#### [Problem]
How many lines in the records below contain the word "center"? State only that number.

#### [Information provided]
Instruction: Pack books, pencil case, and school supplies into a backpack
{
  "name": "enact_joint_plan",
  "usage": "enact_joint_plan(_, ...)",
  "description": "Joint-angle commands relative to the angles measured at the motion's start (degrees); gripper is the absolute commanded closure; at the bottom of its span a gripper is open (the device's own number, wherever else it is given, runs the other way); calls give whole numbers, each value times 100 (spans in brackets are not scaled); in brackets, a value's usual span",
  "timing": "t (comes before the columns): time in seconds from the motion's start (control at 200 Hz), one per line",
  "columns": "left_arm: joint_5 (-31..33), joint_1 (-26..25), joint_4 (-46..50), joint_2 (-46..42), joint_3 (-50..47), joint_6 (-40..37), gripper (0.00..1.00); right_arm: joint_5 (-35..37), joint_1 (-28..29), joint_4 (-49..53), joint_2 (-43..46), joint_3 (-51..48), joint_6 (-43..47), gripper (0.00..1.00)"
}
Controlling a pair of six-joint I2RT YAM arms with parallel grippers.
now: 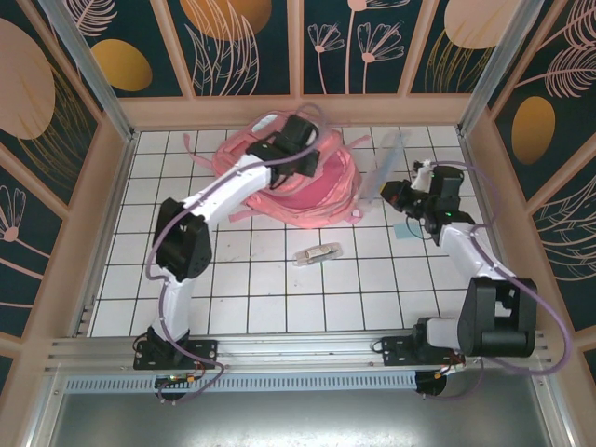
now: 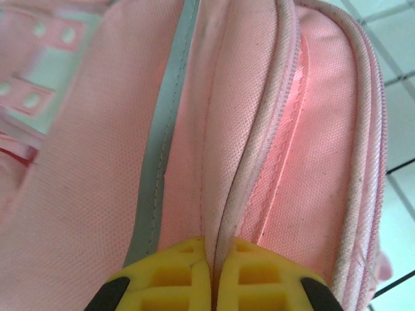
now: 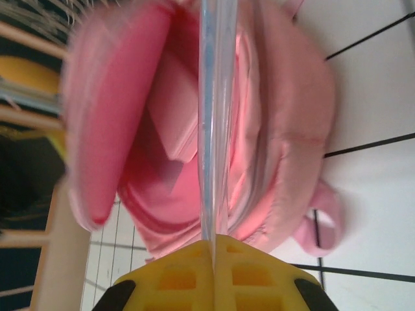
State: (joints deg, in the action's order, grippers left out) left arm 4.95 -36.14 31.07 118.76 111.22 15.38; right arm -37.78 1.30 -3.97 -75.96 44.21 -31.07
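As it lies at the far middle of the table (image 1: 233, 298), backpack (image 1: 312, 196): seam piping pinched tight in my left gripper (image 2: 213, 249). Right of it, clear plastic piece (image 3: 211, 129): edge clamped by my right gripper (image 3: 213, 245). Nearer, transparent box (image 1: 317, 253), lying loose.

matt, coarse-woven pink cloth on the backpack (image 2: 259, 116), with a smooth pale-grey strip (image 2: 162, 129); clear glossy plastic in the sheet (image 3: 214, 116); matt yellow moulded plastic on the fingers (image 2: 172, 278); glossy white tiles on the table (image 1: 270, 298); brushed metal along the rail (image 1: 298, 352).
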Motion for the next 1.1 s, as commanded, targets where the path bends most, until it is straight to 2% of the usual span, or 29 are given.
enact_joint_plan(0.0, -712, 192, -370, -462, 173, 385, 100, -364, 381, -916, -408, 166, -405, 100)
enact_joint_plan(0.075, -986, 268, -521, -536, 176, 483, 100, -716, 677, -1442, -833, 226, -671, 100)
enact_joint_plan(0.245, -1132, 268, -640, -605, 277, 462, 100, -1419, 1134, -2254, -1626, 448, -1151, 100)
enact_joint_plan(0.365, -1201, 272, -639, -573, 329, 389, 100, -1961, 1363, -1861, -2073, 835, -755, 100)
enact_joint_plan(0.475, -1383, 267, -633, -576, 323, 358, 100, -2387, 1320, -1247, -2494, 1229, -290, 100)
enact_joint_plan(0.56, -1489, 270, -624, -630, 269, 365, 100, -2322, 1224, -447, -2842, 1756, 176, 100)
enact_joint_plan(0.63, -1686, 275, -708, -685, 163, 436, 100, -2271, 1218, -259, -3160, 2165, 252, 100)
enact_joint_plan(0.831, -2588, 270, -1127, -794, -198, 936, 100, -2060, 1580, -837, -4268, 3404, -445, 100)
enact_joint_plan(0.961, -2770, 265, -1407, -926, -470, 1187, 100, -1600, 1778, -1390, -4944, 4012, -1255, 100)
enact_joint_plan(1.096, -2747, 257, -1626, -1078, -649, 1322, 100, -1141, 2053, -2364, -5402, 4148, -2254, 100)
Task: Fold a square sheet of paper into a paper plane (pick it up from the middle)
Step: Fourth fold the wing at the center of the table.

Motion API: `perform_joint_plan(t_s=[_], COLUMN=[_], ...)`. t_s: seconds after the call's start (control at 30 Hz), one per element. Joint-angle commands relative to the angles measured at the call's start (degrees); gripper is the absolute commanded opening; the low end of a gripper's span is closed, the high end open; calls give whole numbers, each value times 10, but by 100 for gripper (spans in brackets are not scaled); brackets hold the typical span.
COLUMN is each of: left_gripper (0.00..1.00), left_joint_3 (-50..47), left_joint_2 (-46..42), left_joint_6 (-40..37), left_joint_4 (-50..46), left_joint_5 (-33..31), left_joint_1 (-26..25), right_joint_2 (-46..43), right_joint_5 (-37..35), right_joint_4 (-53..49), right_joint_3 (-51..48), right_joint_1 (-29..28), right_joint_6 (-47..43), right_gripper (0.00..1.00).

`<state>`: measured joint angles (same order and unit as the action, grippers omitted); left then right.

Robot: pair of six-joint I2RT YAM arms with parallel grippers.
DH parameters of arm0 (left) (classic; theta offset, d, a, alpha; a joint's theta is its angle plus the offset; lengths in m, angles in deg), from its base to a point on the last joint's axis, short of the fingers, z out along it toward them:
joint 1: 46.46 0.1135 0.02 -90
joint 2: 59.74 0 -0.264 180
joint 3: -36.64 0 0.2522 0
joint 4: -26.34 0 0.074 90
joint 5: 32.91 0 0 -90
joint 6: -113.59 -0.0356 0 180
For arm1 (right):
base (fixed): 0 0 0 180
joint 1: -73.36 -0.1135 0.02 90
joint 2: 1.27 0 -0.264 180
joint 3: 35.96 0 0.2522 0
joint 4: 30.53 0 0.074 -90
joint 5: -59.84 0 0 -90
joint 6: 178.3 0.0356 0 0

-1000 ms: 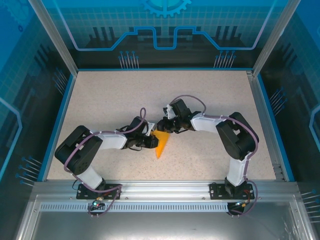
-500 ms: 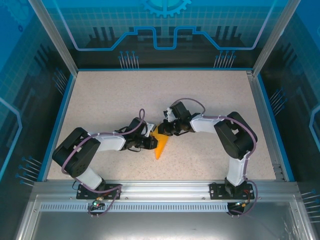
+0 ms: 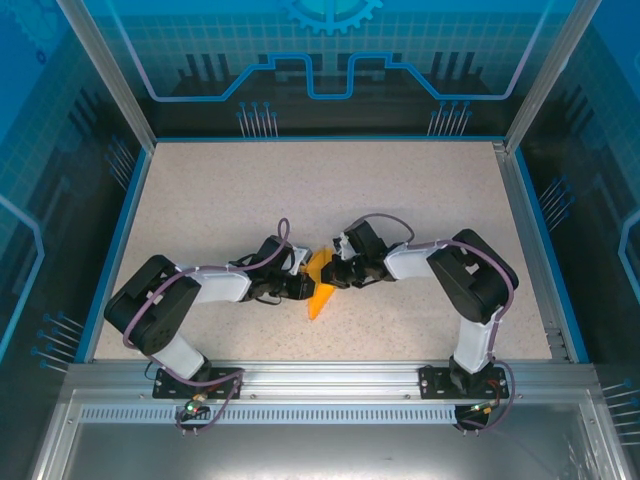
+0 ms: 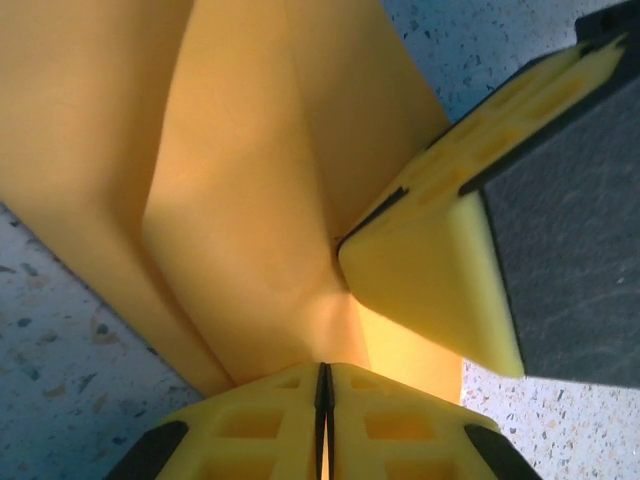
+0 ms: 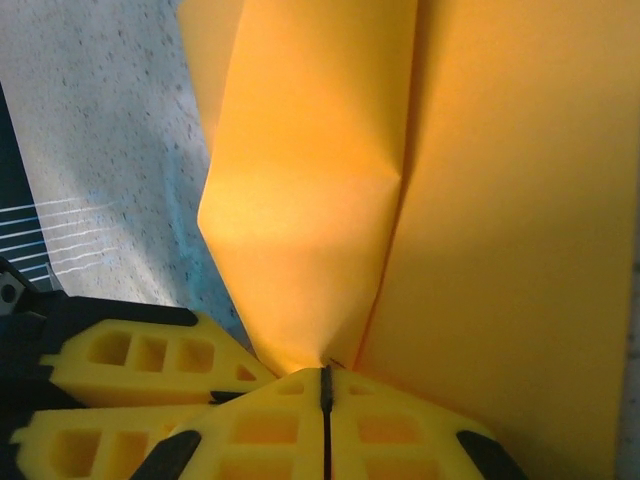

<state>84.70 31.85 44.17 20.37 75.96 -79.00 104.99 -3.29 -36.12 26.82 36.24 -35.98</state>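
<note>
There is one desk (image 3: 250,190), and on it lies one plane (image 3: 319,287), a single folded piece of orange-yellow paper. I count two arms, one left arm (image 3: 205,288) and one right arm (image 3: 465,275), and each arm carries one purple cable, so there are two cables (image 3: 383,216). There are two claws, the left claw (image 3: 300,286) and the right claw (image 3: 338,276). Each claw has two yellow fingers (image 4: 250,420), four in all. The left wrist view shows three fingers; the right wrist view shows four.
</note>
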Motion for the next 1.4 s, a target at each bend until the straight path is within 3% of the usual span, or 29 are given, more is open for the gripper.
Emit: perform_joint_plan(t_s=[0.0,0.3,0.6,0.87,1.37], left_gripper=[12,12,21,29,29], left_joint_3=[-11,-12,6,48,102], left_joint_2=[3,-9,-44,-71,23], left_joint_6=[-6,0,21,27,13], left_joint_4=[-9,-10,-23,-71,-87], left_joint_5=[9,18,29,6,-8], left_joint_1=[-4,-5,-5,5,16], right_joint_2=[-12,4,20,19,24], right_joint_5=[-4,-16,-48,-59,-53], right_joint_4=[38,31,-35,-33,-11], right_joint_3=[-11,-8,0,-8,-14], right_joint_1=[-9,-12,-23,-30,-36], right_joint_6=[29,22,-29,-41,-52], right_gripper=[7,7,7,6,7])
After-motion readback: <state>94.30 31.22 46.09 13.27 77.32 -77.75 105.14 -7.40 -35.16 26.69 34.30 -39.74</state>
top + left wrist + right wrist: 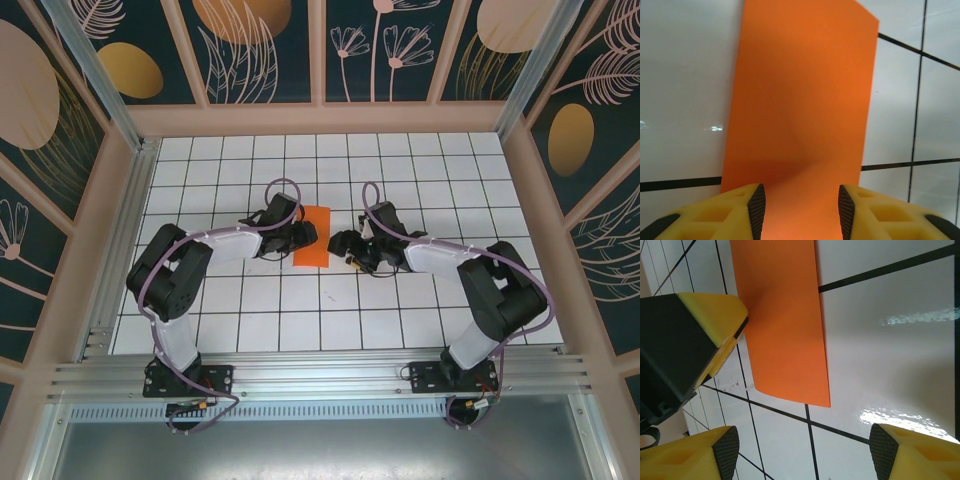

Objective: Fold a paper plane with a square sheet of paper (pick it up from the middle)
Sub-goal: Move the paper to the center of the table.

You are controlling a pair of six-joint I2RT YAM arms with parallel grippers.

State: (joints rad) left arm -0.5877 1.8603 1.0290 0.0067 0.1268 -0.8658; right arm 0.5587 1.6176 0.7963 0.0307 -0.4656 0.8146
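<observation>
Paper (312, 236): long edges straight, bare tiles (400, 170) around | left tool (801, 210) parted astride near edge | right tool (802, 450) released, just beside

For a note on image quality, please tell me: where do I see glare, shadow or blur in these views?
Left wrist: a soft shadow darkens the orange paper low in the frame. Right wrist: bright glare patches lie on the white table. Top external: even light, no strong glare.
</observation>
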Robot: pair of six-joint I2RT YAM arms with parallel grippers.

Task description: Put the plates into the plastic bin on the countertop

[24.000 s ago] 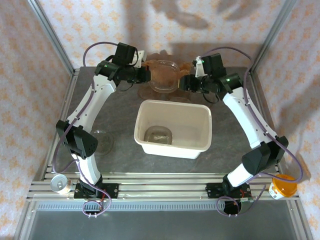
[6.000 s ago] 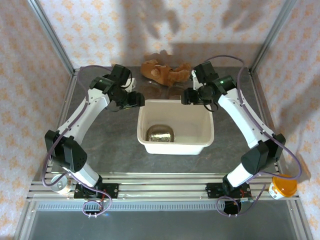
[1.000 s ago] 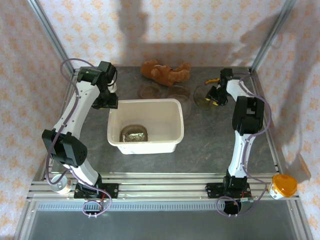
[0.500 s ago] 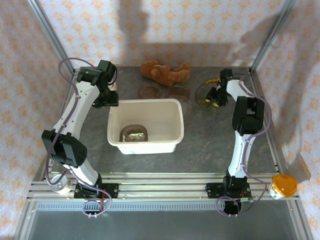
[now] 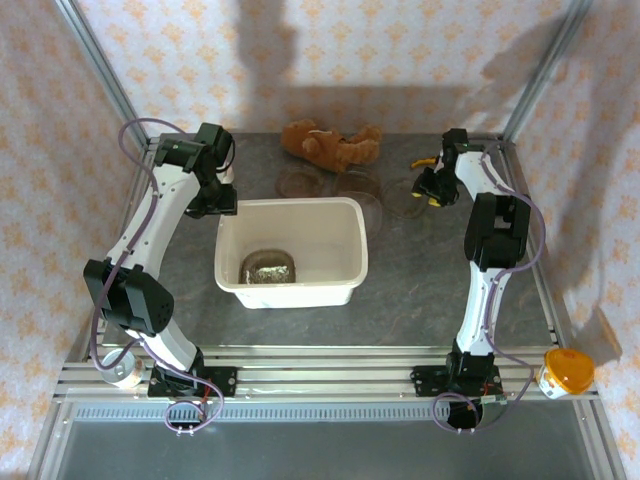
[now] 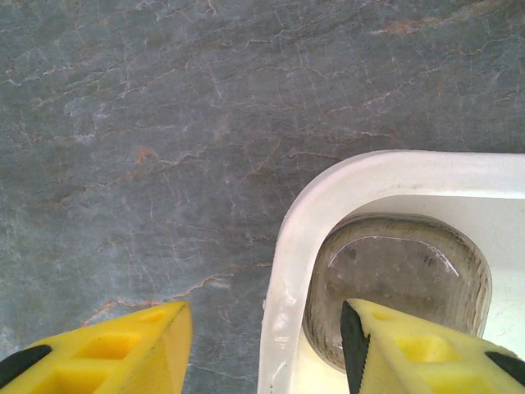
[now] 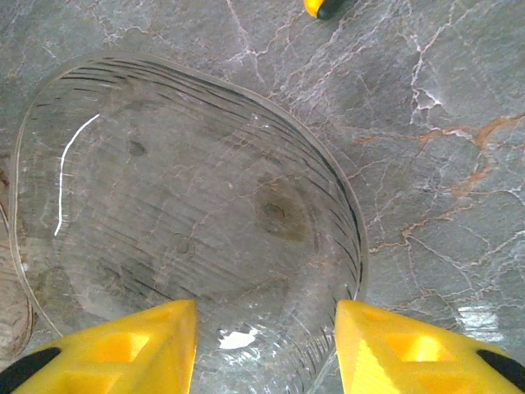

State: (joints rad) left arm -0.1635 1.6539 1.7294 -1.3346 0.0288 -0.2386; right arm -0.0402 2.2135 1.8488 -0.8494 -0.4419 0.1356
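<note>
right hand (image 7: 267,316) shifted back | plate (image 7: 189,189) now flat | plastic bin (image 5: 290,293) unmoved

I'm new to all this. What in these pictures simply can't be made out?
- Right wrist view: the clear round glass plate runs off the bottom edge between the right end effector's open fingers, so whether they touch it cannot be told.
- Top view: the tinted glassware in the cream-white plastic bin is too small and see-through to tell one plate from a stack.
- Right wrist view: a small yellow-and-black object is cut off by the top edge.
</note>
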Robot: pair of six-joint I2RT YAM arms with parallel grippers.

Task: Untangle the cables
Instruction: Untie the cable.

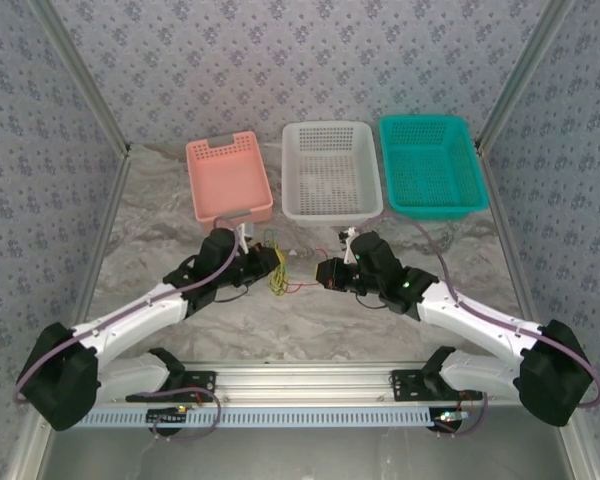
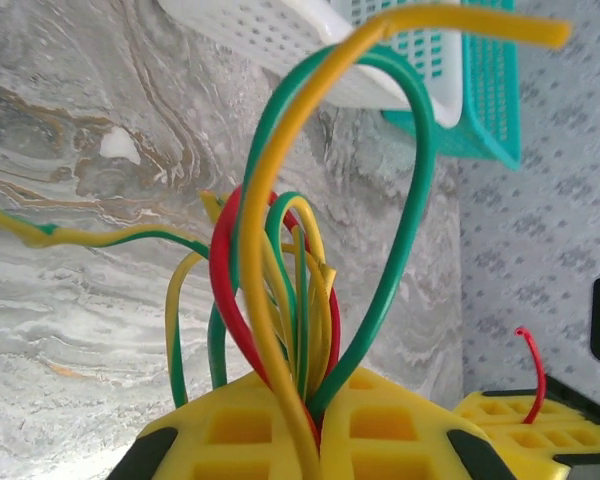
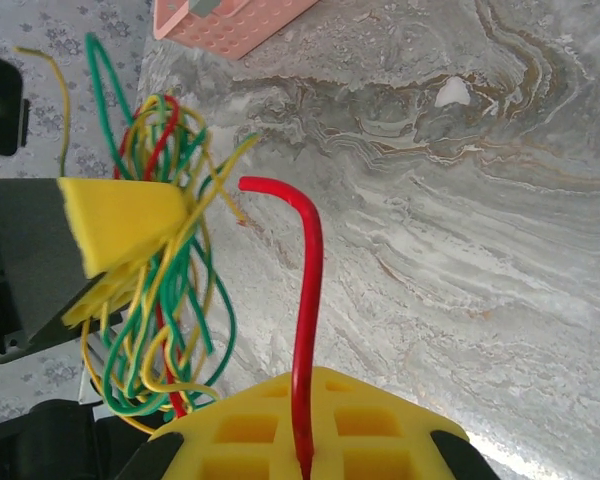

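Left wrist: cables (image 2: 248,262) within left gripper (image 2: 318,425).

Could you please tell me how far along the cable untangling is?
Barely begun. Done: nothing separated that I can see. In hand: the left gripper clamps the yellow, green and red tangle, the right gripper pinches one red cable. Left: drawing that out, then every other strand.

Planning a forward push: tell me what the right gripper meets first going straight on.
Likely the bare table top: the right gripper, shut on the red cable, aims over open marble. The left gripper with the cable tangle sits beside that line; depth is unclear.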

#### [Answer space]
2